刘继祖背着包袱,跟在牧兰身后。这姑娘居然只比自己矮一点,有一米七五左右,这么高在前世那都可以当模特了。刘继祖一向不擅长和美女打交道,不知道说什么。那姑娘也甚是冷漠,一言不发,两人就这么一声不吭地走了老远。
开始时,刘继祖心里还在想,再怎么说我也是新人,怎么能这么对我呢!觉着受了冷落,心里还有些不高兴,后面突然间意识到自己那自卑的毛病又出来了,似乎太把自己当回事了,等想通了后,就放松了下来,开始边走边观察这已经传承了千年的宗门。只见镇子外面地势依然平坦开阔,这里是一个巨大的山谷,内有河流溪塘,亭台楼榭。路边河边种满了奇花古木,还有很多建筑散落其间,道路、石桥、栈道将这些建筑连接了起来,不少长老、弟子、执事、灵兽往来其间,美若梦境。
刘继祖心想宗门的建立者真是了不起啊,就说这选址、布局就不是一般人做得到的,怪不得师父要来这里养老,这里环境真是不错。
牧兰见刘继祖没有了之前的拘谨,变得自然洒脱起来,看年纪虽小,却透出了一股与年龄不相符的成熟来,略有诧异。但见到他那衣着打扮,心里还是看不起,轻蔑道:“师弟是哪里人?”
刘继祖正陶醉于这里的美景,听见她问话,笑道:“我从山西道来,家在忻州一个小山村里。”
牧兰心想果不其然是小地方来的,“那你是怎么遇到吴师叔的?”
“我的恩师认识我师父,介绍给我的。”
“那你之前拜过师了,拜的那一门派?”
刘继祖摇摇头,“我的恩师教的我举业,不会武。”
牧兰更诧异了,有些嘲讽道:“那你还考了秀才了?”
刘继祖没在意她的口气,点点头,“只考过了秀才,老师就不教我了,说是乱世将至,再考下去没什么意义。”
牧兰鼻子哼了一声,心想还秀才呢,还不是个乡巴佬。这时他们走到了路的尽头,她指着一栋两层小楼,“到了,你自己进去吧!”说完也不告辞,转身就走了。

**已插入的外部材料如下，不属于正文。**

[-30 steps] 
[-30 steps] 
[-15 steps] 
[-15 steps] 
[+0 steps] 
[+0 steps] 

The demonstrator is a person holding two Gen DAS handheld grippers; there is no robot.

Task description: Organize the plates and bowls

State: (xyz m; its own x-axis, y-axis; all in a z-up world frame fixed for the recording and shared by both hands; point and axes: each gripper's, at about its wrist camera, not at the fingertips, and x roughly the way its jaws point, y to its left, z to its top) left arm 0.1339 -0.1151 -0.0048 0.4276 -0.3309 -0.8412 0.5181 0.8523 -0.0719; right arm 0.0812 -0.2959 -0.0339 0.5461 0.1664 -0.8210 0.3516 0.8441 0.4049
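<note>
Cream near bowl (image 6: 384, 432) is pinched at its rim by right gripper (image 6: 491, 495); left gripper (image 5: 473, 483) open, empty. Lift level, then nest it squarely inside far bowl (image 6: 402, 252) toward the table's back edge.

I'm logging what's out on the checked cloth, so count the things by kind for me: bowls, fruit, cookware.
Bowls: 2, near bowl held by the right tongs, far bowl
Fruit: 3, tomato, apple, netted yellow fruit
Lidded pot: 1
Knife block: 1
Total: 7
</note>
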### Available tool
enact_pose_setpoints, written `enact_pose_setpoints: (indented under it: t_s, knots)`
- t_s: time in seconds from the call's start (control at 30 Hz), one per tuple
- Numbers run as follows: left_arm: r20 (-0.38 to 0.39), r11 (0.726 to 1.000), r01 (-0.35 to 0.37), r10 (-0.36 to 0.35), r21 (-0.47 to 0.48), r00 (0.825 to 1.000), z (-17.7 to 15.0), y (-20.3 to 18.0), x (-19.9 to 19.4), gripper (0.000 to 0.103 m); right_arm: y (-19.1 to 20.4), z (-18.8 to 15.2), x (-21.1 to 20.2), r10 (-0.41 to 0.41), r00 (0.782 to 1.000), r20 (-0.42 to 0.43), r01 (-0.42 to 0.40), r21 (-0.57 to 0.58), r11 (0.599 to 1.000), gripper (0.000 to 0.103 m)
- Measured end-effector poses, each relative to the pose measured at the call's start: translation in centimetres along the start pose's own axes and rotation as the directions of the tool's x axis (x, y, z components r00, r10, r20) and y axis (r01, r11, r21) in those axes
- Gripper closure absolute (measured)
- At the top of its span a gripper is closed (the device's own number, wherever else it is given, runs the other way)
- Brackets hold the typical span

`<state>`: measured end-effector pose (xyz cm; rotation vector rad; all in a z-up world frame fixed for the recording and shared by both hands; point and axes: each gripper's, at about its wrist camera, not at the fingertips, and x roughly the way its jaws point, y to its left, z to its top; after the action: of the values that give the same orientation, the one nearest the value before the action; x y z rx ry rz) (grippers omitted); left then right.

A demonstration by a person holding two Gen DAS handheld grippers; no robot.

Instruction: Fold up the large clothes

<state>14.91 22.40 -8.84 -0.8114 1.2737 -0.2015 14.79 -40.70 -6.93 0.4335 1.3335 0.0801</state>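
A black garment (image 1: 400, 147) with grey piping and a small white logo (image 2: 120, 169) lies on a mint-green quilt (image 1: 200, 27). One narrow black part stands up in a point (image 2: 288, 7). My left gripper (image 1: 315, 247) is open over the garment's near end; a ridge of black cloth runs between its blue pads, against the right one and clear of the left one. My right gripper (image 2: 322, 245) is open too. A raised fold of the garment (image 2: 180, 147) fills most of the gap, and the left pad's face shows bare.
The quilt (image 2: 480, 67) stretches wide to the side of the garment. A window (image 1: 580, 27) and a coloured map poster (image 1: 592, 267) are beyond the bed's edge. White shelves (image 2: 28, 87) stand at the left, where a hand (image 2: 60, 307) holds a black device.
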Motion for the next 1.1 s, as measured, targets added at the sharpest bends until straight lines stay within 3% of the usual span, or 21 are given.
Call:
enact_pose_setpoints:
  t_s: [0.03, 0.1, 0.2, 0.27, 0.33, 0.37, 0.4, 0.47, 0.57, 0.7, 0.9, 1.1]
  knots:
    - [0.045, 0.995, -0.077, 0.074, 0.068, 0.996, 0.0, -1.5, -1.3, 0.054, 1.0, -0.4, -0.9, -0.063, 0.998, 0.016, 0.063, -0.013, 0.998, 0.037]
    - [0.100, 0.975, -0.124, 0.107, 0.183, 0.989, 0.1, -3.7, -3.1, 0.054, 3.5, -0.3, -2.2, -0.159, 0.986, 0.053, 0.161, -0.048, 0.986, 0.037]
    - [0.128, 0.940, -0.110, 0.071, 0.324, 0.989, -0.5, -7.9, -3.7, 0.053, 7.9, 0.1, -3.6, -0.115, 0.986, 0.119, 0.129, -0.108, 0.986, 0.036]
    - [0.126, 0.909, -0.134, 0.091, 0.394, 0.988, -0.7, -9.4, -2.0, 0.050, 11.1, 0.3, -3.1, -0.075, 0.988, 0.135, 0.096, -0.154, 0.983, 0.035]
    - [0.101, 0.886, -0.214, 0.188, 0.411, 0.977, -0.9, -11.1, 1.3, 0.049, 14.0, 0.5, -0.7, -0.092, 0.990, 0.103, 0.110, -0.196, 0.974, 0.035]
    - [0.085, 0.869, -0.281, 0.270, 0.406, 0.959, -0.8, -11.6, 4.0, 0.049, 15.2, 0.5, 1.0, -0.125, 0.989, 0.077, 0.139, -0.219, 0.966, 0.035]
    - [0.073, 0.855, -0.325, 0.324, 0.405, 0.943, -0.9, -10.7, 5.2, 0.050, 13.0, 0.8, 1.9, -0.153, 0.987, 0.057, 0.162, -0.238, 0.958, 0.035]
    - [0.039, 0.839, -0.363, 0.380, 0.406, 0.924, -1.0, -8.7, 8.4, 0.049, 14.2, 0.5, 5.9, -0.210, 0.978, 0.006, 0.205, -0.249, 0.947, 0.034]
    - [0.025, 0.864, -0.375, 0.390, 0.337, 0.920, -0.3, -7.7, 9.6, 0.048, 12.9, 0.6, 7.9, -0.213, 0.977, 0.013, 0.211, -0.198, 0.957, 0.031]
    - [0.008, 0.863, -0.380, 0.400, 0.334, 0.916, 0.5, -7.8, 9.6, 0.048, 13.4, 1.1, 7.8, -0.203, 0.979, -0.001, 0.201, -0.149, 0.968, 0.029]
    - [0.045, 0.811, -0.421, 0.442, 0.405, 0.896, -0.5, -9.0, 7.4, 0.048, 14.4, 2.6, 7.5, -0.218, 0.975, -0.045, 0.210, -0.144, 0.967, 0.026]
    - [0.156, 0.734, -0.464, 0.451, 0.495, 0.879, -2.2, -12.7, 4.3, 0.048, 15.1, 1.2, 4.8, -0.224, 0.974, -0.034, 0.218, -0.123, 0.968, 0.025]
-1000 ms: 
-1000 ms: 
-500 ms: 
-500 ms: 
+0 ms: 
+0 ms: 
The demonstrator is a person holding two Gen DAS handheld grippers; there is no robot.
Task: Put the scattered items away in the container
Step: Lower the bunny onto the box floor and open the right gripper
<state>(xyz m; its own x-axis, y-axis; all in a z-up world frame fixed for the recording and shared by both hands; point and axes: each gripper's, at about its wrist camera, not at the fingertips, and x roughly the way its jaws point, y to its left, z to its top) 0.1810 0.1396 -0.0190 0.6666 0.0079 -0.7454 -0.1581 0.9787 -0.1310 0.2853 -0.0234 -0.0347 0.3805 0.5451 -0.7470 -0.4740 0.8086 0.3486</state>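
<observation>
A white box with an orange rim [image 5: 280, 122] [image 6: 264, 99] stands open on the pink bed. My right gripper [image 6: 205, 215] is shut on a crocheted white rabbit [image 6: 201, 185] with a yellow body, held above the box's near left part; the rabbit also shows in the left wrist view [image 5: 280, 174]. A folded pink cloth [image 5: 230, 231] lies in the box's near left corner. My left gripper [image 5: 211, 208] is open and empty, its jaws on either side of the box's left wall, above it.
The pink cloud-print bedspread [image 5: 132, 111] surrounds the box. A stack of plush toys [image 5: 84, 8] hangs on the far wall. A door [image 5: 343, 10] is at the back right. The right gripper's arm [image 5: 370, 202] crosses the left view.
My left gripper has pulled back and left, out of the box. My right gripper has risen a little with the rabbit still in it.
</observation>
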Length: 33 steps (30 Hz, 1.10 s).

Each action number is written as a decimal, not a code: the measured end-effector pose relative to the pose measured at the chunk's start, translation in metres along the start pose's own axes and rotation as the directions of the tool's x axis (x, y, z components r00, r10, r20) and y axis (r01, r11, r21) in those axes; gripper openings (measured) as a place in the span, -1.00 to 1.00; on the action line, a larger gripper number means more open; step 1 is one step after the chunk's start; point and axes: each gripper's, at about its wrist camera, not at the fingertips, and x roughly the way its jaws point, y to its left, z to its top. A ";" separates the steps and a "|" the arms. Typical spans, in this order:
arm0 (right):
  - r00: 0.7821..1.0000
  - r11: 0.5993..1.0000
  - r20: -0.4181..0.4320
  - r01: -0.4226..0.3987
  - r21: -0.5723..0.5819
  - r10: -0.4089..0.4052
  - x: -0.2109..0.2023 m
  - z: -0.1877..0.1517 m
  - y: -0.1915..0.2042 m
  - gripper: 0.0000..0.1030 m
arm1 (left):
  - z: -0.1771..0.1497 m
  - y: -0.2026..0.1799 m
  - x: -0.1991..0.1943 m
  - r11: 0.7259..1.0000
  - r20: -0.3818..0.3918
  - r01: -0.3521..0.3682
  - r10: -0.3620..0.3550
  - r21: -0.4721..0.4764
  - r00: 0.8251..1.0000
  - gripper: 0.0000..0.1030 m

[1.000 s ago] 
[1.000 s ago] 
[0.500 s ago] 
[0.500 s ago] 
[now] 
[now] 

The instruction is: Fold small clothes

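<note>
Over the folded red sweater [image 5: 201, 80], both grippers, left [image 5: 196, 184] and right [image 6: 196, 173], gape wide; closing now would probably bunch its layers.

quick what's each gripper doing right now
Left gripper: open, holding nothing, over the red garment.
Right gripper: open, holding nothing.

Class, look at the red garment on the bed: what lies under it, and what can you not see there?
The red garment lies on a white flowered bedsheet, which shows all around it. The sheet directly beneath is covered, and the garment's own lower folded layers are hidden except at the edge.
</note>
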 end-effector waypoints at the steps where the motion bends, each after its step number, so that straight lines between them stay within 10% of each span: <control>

刘继祖有些莫名其妙,心说自己又没招惹她,态度怎么这样恶劣,摇了摇头,暂且不去理她。他径直来到房前,抬头发现那也是一栋略显陈旧的楼房,牌匾上居然写着通灵馆。
刘继祖心想这难道就是大名鼎鼎的通灵馆吗?这么点地方怎么养得了那么多动物?
他正在门口查看时,过来个年轻执事,看外表似乎有点痴呆,问他来干什么,刘继祖连忙行礼道:“我是新来的弟子,来这里结缘。”
那人一听,呆愣愣地打量了刘继祖一番才说道:“你等等,我去找执事长老来。”说完把刘继祖撂在这里就上楼了,过了差不多十分钟才有一个长得尖嘴猴腮的老人从楼上下来招呼,先带他到旁边一间账房登记,然后带着他穿过后堂来到了后院。